— TASK INSTRUCTIONS —
For this exercise, restate word for word only the lines from the first line of the data to the line containing "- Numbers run".

━━━━━━━━━━━━━━━━

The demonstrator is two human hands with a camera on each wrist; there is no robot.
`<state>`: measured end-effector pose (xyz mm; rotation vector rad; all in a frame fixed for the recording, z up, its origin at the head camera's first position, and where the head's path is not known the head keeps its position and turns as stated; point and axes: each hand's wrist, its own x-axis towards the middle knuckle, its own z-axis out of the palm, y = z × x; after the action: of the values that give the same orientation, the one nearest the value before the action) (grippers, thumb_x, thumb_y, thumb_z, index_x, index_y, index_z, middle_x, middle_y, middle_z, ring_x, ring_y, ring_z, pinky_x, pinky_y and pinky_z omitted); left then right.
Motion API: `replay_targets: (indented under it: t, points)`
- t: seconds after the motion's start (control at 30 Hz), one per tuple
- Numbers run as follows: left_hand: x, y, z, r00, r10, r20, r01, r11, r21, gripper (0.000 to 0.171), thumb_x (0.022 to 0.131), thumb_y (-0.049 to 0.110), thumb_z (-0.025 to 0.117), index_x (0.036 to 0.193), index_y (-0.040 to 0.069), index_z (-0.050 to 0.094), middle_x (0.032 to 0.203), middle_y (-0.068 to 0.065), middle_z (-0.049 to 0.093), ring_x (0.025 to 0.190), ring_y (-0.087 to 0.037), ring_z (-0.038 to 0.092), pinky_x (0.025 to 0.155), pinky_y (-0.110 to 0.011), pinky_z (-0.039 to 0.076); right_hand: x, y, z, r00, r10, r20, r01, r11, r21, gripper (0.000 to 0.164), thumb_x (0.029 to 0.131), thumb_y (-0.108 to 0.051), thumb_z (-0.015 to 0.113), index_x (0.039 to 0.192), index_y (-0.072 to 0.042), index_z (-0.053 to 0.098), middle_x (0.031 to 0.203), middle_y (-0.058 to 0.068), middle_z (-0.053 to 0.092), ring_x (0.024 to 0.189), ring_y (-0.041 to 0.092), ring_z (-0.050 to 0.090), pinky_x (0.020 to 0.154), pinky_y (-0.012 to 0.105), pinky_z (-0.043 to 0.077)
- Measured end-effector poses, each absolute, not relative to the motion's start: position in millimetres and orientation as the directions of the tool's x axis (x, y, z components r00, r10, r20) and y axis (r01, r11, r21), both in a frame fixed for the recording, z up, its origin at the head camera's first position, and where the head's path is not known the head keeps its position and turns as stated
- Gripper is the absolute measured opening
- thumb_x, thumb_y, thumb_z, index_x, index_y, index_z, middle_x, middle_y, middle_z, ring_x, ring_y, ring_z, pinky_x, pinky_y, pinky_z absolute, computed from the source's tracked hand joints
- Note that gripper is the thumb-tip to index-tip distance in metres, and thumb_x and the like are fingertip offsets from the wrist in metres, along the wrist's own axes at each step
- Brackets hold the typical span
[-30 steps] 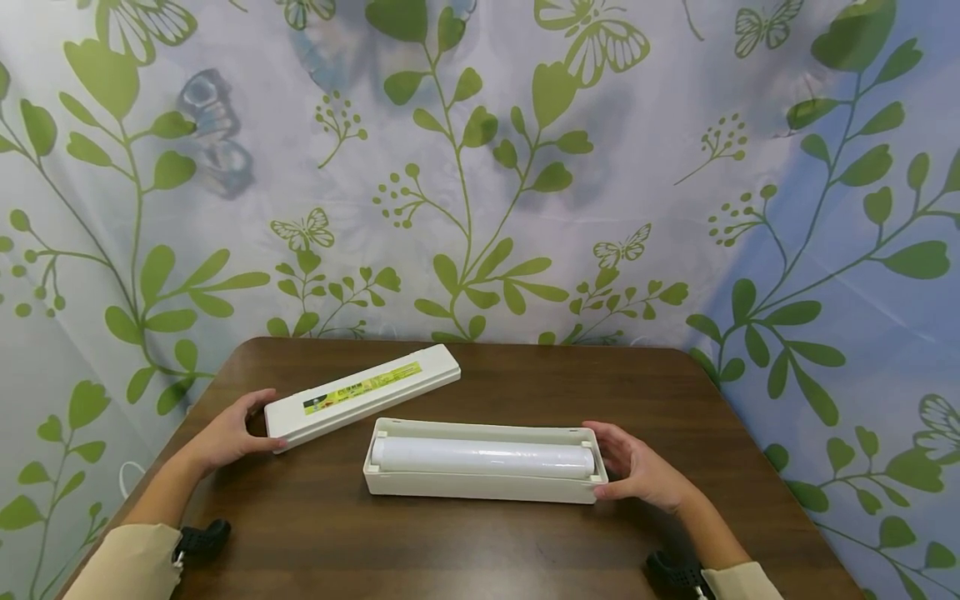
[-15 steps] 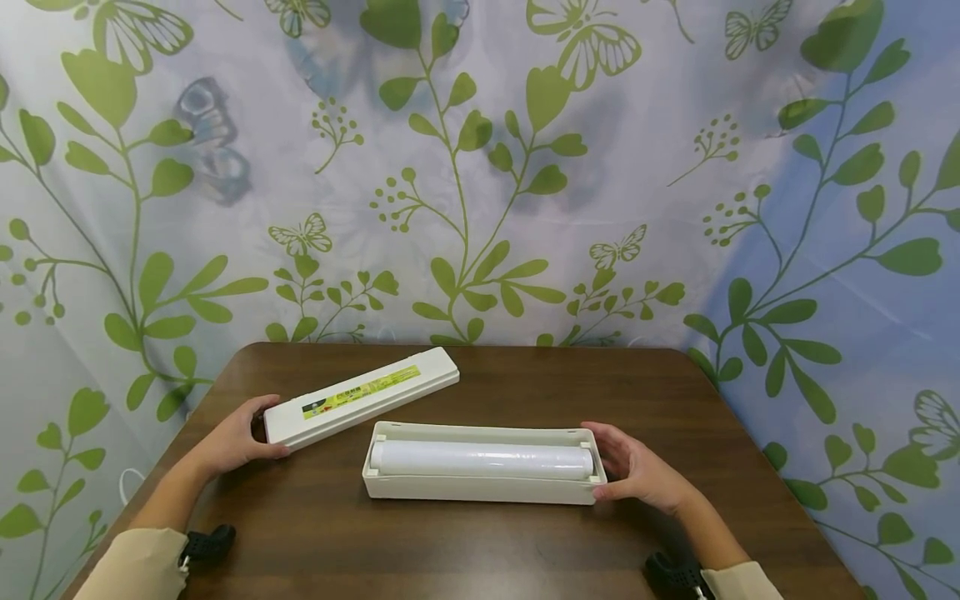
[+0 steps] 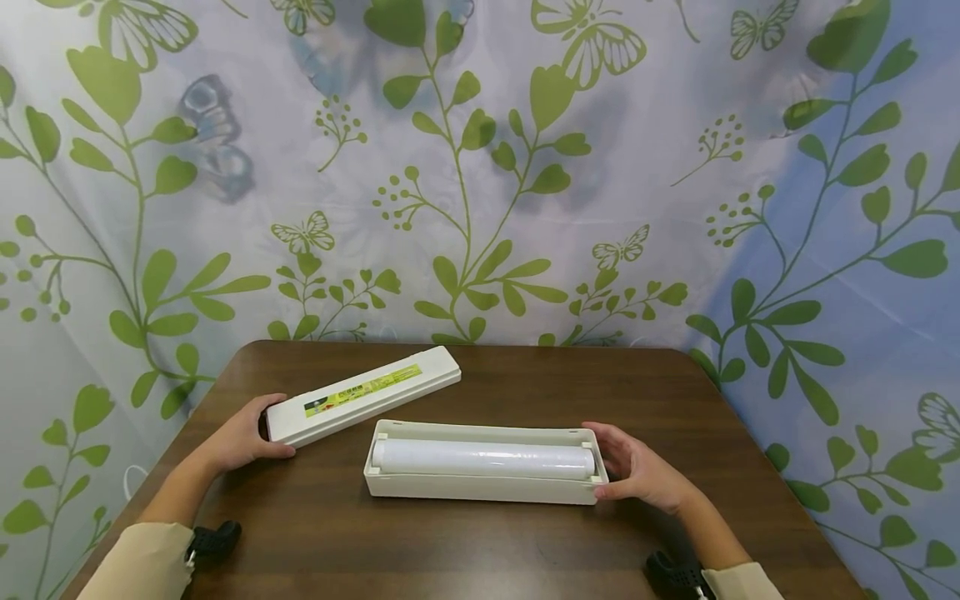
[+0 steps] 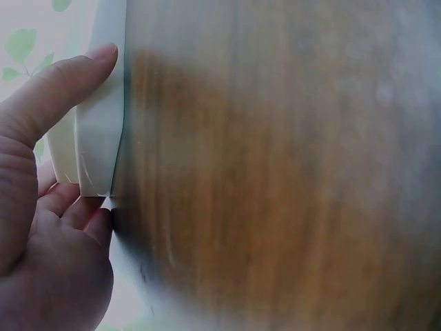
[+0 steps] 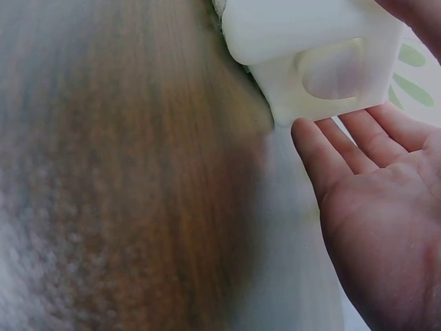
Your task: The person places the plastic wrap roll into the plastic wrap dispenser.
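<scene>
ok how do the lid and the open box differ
The lid slants; the box sits nearly straight across. The lid bears a yellow-green label; the box shows none. The lid is shallower; the box is deeper and holds a white roll. Both are long, narrow and whitish.

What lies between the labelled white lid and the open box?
Only bare brown tabletop shows between the lid and the box in the head view.

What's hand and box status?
Left hand grips lid at one end. Right hand holds box at one end. Box open, roll inside. No obstruction seen.
</scene>
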<state>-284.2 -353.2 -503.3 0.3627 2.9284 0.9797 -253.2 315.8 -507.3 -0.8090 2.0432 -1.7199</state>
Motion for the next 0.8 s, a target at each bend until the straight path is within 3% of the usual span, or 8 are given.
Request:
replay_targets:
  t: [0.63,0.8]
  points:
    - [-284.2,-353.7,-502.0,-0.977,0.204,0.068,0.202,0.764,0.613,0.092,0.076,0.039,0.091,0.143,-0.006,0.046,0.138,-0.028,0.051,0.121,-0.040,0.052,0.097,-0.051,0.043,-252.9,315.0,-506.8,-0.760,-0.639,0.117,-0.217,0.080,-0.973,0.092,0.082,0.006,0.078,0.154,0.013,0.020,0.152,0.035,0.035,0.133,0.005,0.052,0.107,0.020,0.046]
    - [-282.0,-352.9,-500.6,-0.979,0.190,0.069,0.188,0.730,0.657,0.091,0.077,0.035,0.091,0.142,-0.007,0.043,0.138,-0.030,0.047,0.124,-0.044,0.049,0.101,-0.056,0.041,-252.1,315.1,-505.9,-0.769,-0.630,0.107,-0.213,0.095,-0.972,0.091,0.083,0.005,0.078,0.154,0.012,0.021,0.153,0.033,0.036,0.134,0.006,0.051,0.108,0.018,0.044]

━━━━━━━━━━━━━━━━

— OUTPUT —
The demonstrator is two human hands with a camera on each wrist; there is no robot.
`<state>`: measured end-effector pose (xyz mm; rotation vector rad; all in a frame fixed for the recording, z up, its origin at the head camera's first position, and where the head's path is not known the head keeps its position and turns as stated; point and axes: each hand's wrist, its own x-axis towards the middle knuckle, its own z-axis out of the palm, y = z × x; after the action: of the values that give the same orientation, the one nearest the value before the action) (grippers, thumb_x, thumb_y, thumb_z, index_x, index_y, index_z, middle_x, middle_y, middle_z, ring_x, ring_y, ring_z, pinky_x, pinky_y and pinky_z omitted); left then right.
Motion API: `replay_targets: (indented under it: t, points)`
- t: seconds after the motion's start (control at 30 Hz), one per tuple
- Numbers run as follows: left_hand: x, y, z, r00, r10, r20, r01, r11, r21, gripper (0.000 to 0.171), thumb_x (0.022 to 0.131), thumb_y (-0.049 to 0.110), thumb_z (-0.025 to 0.117), index_x (0.036 to 0.193), index_y (-0.040 to 0.069), index_z (-0.050 to 0.094), middle_x (0.032 to 0.203), middle_y (-0.068 to 0.065), middle_z (-0.049 to 0.093), ring_x (0.025 to 0.190), ring_y (-0.087 to 0.037), ring_z (-0.038 to 0.092), pinky_x (0.025 to 0.155), pinky_y (-0.110 to 0.011), pinky_z (-0.039 to 0.076); right_hand: x, y, z, r00, r10, r20, r01, r11, r21, gripper (0.000 to 0.164), thumb_x (0.029 to 0.131), thumb_y (-0.108 to 0.051), thumb_z (-0.015 to 0.113), index_x (0.039 to 0.192), index_y (-0.072 to 0.042), index_z (-0.053 to 0.098), middle_x (0.031 to 0.203), middle_y (-0.058 to 0.068), middle_z (-0.053 to 0.092), ring_x (0.024 to 0.189), ring_y (-0.041 to 0.092), ring_z (-0.050 to 0.090), pinky_x (0.020 to 0.154), pinky_y (-0.012 to 0.105), pinky_z (-0.043 to 0.077)

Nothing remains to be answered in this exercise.